EXERCISE
Tally the lines in the entries where the string "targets" appears, and write only the total.

(INFORMATION PROVIDED begins)

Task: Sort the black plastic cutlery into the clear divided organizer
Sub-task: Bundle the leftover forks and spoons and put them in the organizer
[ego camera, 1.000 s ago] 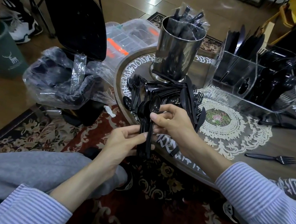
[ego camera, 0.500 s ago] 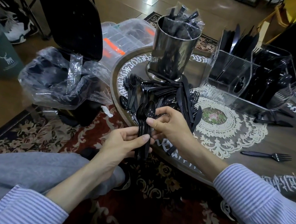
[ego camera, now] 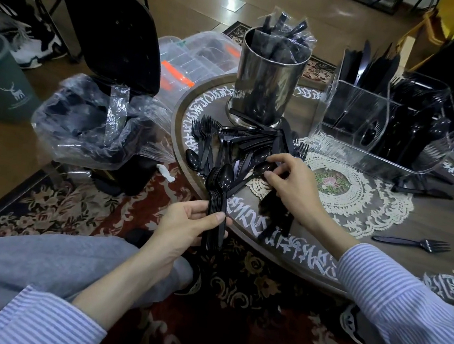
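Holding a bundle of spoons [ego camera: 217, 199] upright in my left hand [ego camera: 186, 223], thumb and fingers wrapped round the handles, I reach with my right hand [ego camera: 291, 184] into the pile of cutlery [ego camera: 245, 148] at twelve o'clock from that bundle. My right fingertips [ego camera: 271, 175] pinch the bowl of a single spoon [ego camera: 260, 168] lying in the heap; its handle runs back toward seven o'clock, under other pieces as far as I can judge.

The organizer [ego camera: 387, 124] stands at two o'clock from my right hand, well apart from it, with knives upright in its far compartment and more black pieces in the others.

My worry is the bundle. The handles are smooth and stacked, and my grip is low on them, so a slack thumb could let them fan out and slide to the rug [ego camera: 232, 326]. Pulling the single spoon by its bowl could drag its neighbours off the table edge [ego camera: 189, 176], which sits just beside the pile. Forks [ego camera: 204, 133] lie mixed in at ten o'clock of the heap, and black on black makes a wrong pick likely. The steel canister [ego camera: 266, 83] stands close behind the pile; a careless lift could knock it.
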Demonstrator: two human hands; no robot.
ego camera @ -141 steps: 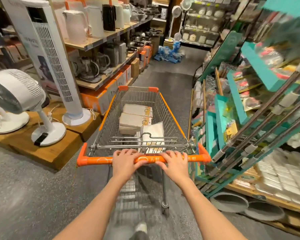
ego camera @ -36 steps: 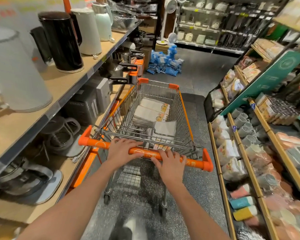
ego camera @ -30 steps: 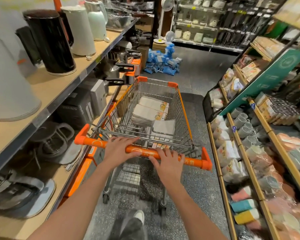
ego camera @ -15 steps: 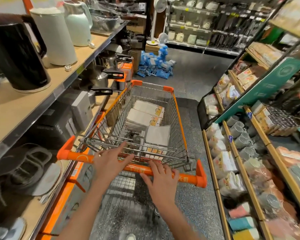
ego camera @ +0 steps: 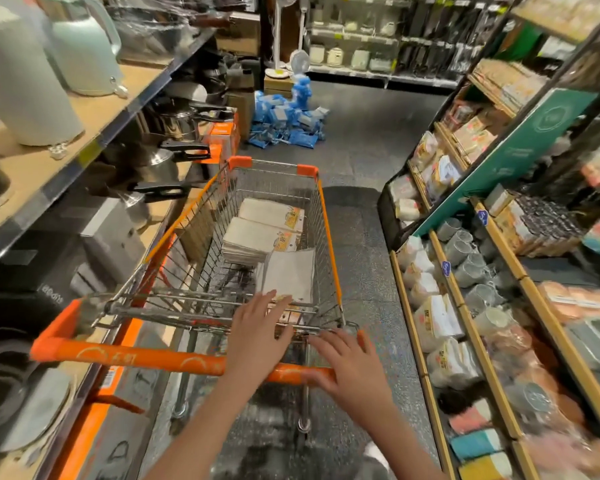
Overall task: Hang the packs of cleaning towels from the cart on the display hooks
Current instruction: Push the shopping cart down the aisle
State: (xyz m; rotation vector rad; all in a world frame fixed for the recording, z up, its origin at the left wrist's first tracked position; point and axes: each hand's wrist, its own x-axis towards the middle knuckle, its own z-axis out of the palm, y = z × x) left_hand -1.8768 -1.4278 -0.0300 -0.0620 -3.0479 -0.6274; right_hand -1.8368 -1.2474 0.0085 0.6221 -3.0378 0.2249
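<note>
A wire cart (ego camera: 284, 188) with an orange handle (ego camera: 125, 355) stands in the middle of the frame, in an aisle between shelving on both sides; the left hand (ego camera: 257, 334) reaches over the handle toward the basket, fingers straight and spread, grasping nothing; its fingertips lie over the near edge of the nearest pack (ego camera: 290, 275), though whether they touch it cannot be told; the right hand (ego camera: 354, 365) sits at the right end of the handle, fingers extended and loose across the bar, not curled round it.

3 piles of towel packs lie in the basket floor, toward its right side; the nearest pack is white and tilted against the near wire wall; a stack (ego camera: 253, 239) lies just beyond it at mid-basket; a further stack (ego camera: 271, 211) touches that one on the far side.

At upper left of the frame, pale kettles (ego camera: 80, 46) stand on a wooden shelf (ego camera: 49, 164); pots (ego camera: 174, 119) with black handles sit on the level below; a heap of blue packets (ego camera: 284, 123) lies on the floor at upper centre, beyond the cart; at right, slanted racks (ego camera: 465, 306) hold bagged goods and mugs (ego camera: 461, 251); a green panel (ego camera: 520, 147) slopes across upper right.
</note>
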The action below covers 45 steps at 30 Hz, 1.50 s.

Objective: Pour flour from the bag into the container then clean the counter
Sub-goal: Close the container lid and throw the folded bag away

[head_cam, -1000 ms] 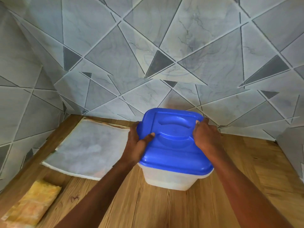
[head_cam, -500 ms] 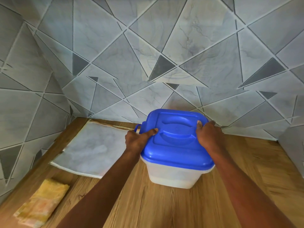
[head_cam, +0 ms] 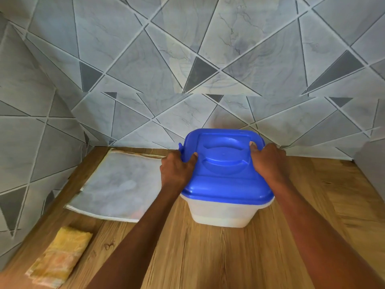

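- Both hands clamp the blue lid (head_cam: 225, 163) of the container (head_cam: 223, 213): left hand (head_cam: 177, 170) curled over its left edge, thumb on top; right hand (head_cam: 266, 161) curled over its right edge.
- Wooden counter (head_cam: 208, 257) bears the container near the tiled wall (head_cam: 187, 59).
- Flat bag (head_cam: 118, 184) lies left of the container.
- Yellow cloth (head_cam: 60, 259) lies left of and nearer than the container.

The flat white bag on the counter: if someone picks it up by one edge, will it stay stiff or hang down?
The bag lies very flat and thin, so it is probably nearly empty, light and floppy. Its surface looks smooth, perhaps slippery on the wooden counter. A pinch at one edge would likely let it droop.
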Available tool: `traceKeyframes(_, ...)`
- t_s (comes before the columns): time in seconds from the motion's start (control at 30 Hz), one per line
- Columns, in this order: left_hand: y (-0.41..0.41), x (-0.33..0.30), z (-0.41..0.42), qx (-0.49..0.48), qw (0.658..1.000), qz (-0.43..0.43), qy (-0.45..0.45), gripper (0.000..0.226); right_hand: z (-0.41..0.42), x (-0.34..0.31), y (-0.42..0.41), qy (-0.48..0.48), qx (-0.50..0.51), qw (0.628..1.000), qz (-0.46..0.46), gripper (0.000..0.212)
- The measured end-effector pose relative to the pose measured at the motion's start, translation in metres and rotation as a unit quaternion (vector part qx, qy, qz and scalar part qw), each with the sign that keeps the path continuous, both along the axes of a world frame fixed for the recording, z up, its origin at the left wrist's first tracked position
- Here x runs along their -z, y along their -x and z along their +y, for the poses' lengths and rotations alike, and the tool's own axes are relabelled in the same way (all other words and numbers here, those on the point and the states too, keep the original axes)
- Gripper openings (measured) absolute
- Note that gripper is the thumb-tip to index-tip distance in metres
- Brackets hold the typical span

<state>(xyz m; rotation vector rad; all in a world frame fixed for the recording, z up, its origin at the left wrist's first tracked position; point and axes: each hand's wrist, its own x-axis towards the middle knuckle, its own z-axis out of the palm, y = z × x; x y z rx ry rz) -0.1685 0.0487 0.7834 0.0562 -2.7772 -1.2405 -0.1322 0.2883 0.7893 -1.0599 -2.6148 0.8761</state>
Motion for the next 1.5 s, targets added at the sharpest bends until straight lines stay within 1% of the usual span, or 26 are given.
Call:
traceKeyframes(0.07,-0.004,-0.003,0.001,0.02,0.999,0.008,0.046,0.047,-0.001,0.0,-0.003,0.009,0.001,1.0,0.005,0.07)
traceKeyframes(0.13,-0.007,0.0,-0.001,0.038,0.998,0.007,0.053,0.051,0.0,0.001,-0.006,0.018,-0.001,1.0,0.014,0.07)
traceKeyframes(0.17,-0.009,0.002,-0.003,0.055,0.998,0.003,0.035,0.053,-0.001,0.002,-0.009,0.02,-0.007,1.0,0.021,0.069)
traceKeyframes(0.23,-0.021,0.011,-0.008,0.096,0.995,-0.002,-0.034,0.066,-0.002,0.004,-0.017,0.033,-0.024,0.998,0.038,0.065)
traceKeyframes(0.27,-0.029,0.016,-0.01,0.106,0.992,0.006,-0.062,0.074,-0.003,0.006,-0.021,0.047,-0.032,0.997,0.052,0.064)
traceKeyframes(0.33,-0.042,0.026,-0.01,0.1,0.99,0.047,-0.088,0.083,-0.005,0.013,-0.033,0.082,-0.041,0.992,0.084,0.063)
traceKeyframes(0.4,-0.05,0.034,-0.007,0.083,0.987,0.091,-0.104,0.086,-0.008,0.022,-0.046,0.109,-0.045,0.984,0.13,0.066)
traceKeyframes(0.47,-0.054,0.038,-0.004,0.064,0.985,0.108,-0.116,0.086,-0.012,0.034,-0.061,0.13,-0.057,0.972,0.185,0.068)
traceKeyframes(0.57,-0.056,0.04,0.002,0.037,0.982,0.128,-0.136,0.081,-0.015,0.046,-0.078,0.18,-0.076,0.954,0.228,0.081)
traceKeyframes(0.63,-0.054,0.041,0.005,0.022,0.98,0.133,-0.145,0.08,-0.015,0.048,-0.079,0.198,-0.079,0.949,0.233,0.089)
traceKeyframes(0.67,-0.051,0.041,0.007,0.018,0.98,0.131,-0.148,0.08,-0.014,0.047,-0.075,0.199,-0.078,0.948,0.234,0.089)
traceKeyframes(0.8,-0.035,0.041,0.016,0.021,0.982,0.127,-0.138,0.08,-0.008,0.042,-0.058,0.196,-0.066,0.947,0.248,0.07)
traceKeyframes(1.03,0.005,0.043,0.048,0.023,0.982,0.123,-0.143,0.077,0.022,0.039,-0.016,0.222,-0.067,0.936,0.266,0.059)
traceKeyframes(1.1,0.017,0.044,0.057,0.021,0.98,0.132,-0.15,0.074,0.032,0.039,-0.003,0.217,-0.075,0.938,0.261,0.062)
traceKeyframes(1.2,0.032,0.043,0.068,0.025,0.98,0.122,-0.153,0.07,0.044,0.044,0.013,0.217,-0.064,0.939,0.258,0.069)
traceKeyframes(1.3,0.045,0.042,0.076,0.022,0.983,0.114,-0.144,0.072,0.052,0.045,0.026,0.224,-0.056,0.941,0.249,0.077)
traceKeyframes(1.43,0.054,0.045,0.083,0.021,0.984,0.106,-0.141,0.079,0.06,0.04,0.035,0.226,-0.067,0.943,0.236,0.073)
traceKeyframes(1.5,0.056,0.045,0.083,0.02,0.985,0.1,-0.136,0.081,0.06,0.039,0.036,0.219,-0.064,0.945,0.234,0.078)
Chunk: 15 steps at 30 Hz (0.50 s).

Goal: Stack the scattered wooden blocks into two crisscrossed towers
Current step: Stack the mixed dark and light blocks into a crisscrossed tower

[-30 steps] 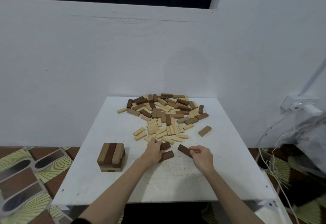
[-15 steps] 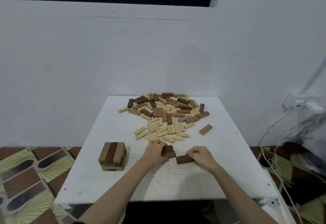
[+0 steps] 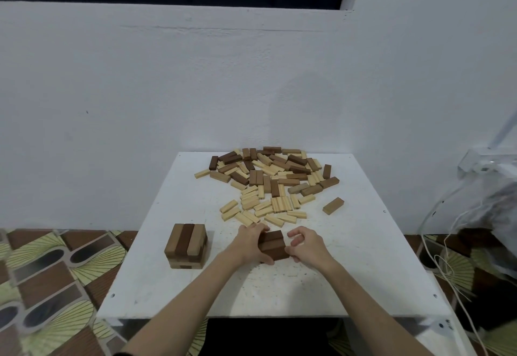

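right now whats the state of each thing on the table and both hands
left hand: fingers curled on the left side of the dark blocks
right hand: thumb and fingers at their right side
dark blocks: pressed side by side, flat on the table
tower: started, a few crisscrossed layers, untouched
pile: loose, unstacked, at the far side
lone block: lying flat, apart from the pile

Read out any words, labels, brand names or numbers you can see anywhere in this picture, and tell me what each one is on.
None can be read.
The wooden blocks, the small stack and the white table show plain surfaces with no print.
The wall is bare.
The white socket at the right is too blurred to tell if it carries any marking.
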Motion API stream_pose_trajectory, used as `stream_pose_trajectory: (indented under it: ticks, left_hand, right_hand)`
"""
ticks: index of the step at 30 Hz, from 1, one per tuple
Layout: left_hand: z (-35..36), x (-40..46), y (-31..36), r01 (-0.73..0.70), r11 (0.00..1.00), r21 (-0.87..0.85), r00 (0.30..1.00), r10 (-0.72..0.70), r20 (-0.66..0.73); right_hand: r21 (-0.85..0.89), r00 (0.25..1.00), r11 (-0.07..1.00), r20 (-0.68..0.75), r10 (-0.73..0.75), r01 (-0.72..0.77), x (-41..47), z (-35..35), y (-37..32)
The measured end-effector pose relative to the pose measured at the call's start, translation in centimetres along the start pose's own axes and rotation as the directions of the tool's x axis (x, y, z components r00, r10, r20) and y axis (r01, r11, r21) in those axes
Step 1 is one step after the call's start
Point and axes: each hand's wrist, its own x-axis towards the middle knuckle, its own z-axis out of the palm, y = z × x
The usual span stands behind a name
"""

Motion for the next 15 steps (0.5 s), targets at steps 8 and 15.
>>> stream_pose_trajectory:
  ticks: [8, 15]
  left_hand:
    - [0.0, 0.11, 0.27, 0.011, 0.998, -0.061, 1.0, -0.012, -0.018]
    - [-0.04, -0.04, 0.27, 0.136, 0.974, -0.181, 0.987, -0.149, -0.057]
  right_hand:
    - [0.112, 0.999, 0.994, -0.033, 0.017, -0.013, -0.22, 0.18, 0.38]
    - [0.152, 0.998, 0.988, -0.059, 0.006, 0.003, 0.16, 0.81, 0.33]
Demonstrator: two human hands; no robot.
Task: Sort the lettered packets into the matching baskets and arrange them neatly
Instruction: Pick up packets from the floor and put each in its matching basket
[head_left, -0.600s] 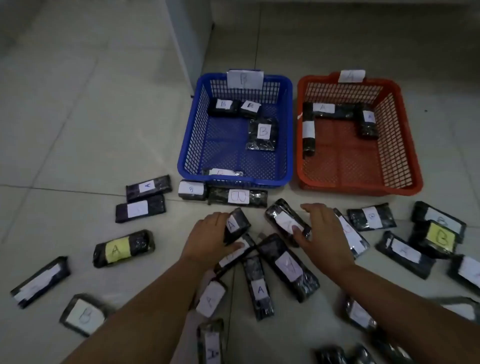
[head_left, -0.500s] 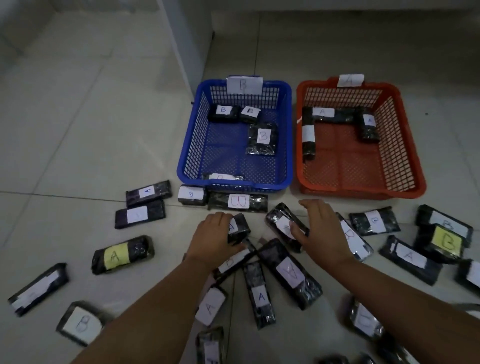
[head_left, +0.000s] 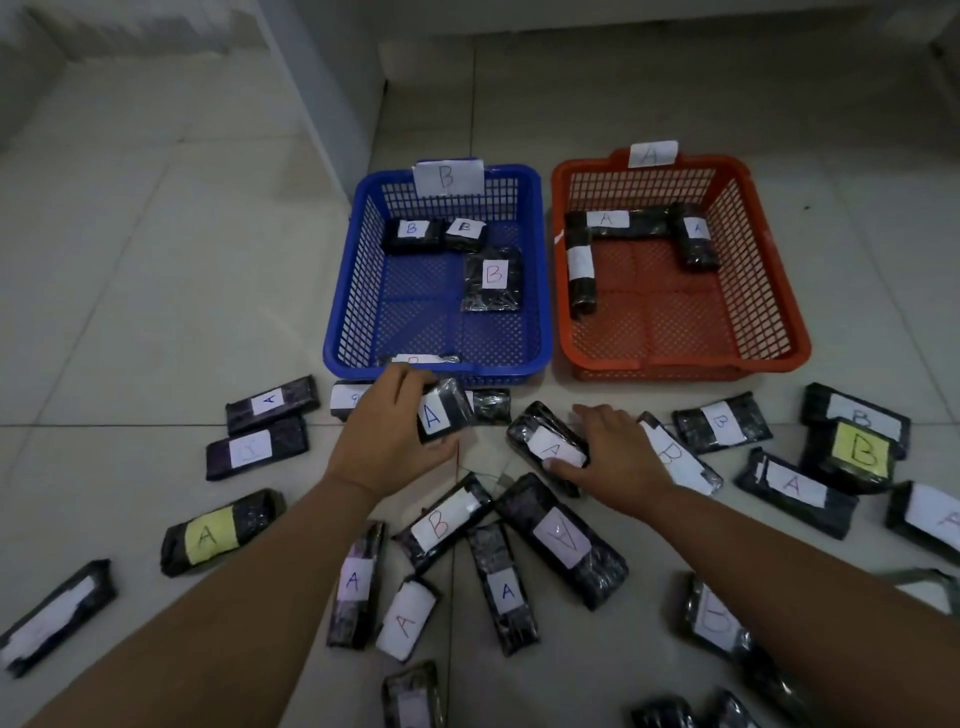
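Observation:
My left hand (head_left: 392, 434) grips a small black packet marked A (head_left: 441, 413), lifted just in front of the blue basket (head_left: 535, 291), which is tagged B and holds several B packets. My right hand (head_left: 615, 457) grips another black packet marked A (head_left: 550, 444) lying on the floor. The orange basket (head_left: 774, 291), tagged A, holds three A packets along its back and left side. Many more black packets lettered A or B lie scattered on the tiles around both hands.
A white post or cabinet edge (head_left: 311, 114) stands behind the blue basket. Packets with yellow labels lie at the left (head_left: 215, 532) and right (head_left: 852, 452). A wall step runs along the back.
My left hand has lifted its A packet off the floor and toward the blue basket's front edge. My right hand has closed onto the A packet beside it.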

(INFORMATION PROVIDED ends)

RESPONSE
2